Height range : 394–930 m above sea level M.
Area : 21.97  km²
Residents: i12,682 (December 31, 2018)
Population density : 577 inhabitants per km²
City President : Pierre Kohler ( CVP )


Location of the municipality
Frankreich Kanton Bern Kanton Bern Kanton Solothurn Kanton Solothurn Kanton Solothurn Kanton Basel-Landschaft Bezirk Freiberge Pruntrut (Bezirk) Boécourt Bourrignon Châtillon JU Courchapoix Courrendlin Courroux Courtételle Delémont Develier Ederswiler Haute-Sorne Mervelier Mettembert Movelier Pleigne Rossemaison Saulcy Soyhières Val Terbi JUMap of Delémont
About this picture

Delsberg ( French Delémont ([ dəlemɔ ], regional [ dlemɔ ]), Italian Delemonte , Romansh Delemunt , medieval Latin Delemons ) is a municipality and the capital of the Swiss canton of Jura as well as its district Delsberg .



Delsberg lies at 435  m above sea level. M. , 28 km southwest of Basel (air line), about halfway between Basel and Biel / Bienne . The city stretches on both sides of the Sorne , shortly before its confluence with the Birs on the northern edge of the Delsberg basin , a broad depression in the northern Jura .

Municipal area

The area of ​​the 22.03 km² large municipal area comprises a section in the central part of the agriculturally intensively used plain of the Delsberg basin. The southern part of the municipality includes the flat lowlands on the Sorne and the Birs and extends in the far south to the slope of the Montchaibeux , an isolated hill in the basin. To the north the area extends to the anticline of the Les Rangiers chain and reaches the highest point of Delémont in the Plain de la Chaive ( 930  m above sea level ). The northern border forms the valley of the Mettembert brook, which flows into the Birs at Soyhières . The eastern border mostly runs along the Birs. This breaks through the anticline of the Les Rangiers chain northeast of Delsberg in a typical Jura cross valley, the Klus von Vorbourg, of which the western valley flank still belongs to the municipality. In 1997, 18% of the municipal area was in settlements, 43% in forests and woodlands, 38% in agriculture and a little less than 1% was unproductive land.
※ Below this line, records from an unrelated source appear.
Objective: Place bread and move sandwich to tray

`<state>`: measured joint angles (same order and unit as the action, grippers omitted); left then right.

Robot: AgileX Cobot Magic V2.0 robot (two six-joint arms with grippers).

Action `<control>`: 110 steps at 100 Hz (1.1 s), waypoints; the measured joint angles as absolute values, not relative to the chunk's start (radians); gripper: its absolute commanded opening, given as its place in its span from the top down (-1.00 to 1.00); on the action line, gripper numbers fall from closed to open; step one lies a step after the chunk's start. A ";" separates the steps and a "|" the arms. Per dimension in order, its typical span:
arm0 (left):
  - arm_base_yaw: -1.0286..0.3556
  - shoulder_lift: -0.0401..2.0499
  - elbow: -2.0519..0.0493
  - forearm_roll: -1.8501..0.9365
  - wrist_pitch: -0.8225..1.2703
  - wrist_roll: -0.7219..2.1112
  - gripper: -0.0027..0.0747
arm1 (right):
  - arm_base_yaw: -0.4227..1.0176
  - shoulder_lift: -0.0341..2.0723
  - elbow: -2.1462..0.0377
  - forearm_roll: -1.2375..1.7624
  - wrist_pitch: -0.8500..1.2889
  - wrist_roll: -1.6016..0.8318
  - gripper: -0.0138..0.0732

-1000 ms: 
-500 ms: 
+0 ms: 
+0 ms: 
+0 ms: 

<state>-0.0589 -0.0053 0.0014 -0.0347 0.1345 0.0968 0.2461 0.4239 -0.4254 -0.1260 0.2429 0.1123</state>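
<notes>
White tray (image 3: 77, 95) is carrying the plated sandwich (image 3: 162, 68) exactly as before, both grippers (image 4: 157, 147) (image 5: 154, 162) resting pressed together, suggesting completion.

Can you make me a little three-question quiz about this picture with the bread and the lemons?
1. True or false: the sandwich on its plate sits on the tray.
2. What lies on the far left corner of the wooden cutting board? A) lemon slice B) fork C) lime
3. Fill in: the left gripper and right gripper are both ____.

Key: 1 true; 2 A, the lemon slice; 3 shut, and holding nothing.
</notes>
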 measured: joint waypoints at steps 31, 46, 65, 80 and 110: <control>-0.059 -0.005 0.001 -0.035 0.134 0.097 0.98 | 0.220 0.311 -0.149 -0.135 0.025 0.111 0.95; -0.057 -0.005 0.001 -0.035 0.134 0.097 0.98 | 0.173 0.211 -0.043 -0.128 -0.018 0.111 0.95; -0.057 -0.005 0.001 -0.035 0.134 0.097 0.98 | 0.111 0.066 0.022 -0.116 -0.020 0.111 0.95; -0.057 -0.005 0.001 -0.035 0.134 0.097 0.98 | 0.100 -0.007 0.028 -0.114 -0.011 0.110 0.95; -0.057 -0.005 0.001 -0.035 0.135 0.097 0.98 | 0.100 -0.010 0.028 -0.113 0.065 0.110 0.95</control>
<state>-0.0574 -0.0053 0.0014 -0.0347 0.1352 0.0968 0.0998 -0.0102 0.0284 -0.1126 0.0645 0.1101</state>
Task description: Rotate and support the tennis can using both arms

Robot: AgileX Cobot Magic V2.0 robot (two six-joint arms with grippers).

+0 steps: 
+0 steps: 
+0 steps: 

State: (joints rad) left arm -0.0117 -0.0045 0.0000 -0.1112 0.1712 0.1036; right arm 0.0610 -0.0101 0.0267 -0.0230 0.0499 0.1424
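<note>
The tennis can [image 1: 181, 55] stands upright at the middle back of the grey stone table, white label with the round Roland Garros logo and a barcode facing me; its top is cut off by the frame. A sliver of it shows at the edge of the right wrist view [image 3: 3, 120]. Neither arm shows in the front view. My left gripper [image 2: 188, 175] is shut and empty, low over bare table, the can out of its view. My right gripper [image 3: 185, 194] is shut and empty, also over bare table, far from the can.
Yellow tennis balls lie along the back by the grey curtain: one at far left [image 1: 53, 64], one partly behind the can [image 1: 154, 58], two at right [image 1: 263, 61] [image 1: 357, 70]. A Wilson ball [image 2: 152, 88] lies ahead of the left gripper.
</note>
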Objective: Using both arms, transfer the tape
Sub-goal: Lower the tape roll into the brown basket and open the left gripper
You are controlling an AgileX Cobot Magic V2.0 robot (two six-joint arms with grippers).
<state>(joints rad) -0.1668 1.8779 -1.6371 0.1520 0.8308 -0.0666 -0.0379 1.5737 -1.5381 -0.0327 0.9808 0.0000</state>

The village of Les Rondez ( 415  m above sea level ) between Sorne and Birs, the hamlet of Les Vorbourgs ( 521  m above sea level ) on the western flank of the valley of the same name as well as numerous individual farms belong to Delémont .

Neighboring communities

The neighboring communities of Delémont are Develier , Courtételle , Rossemaison , Courrendlin , Courroux , Soyhières , Mettembert and Bourrignon .

Climate table

Delsberg, 1981-2010
Climate diagram
J F. M. A. M. J J A. S. O N D.
Temperature in ° Cprecipitation in mm
Average monthly temperatures and rainfall for Delémont, 1981–2010
Jan Feb Mar Apr May Jun Jul Aug Sep Oct Nov Dec
Max. Temperature ( ° C ) 4.3 6.4 10.9 14.8 19.3 22.6 25.1 24.7 20.4 15.6 8.7 5.0 O 14.9
Min. Temperature (° C) −2.5 −2.1 0.8 3.6 8.1 11.3 13.2 12.8 9.8 6.6 1.5 −1.1 O 5.2
Temperature (° C) 0.4 1.6 5.3 8.8 13.2 16.5 18.8 18.2 14.3 10.2 4.5 1.5 O 9.5
Precipitation ( mm ) 56 55 66 70 105 96 98 99 84 77 70 73 Σ 949
Rainy days ( d ) 10.5 9.6 10.9 10.6 13.2 11.7 11.2 10.9 9.2 10.7 10.8 11.2 Σ 130.5
Humidity ( % ) 85 81 75 72 75 74 72 74 78 82 86 86 O 78.3
Jan Feb Mar Apr May Jun Jul Aug Sep Oct Nov Dec
  Jan Feb Mar Apr May Jun Jul Aug Sep Oct Nov Dec


Population development
year Residents
1770 921
1850 1650
1880 2793
1900 5053
1910 6161
1930 6393
1950 7504
1960 9542
1970 11797
1980 11682
1990 11548
2000 11353
2010 11590

With 12,682 inhabitants (as of December 31, 2018), Delsberg is the largest municipality in the canton of Jura in terms of population. 84.3% of the residents are French-speaking, 4.0% Italian-speaking and 3.1% German-speaking (as of 2000). In 2000, 70% of the population were Catholic , 13% Reformed , while the rest were either non-denominational or of other faiths.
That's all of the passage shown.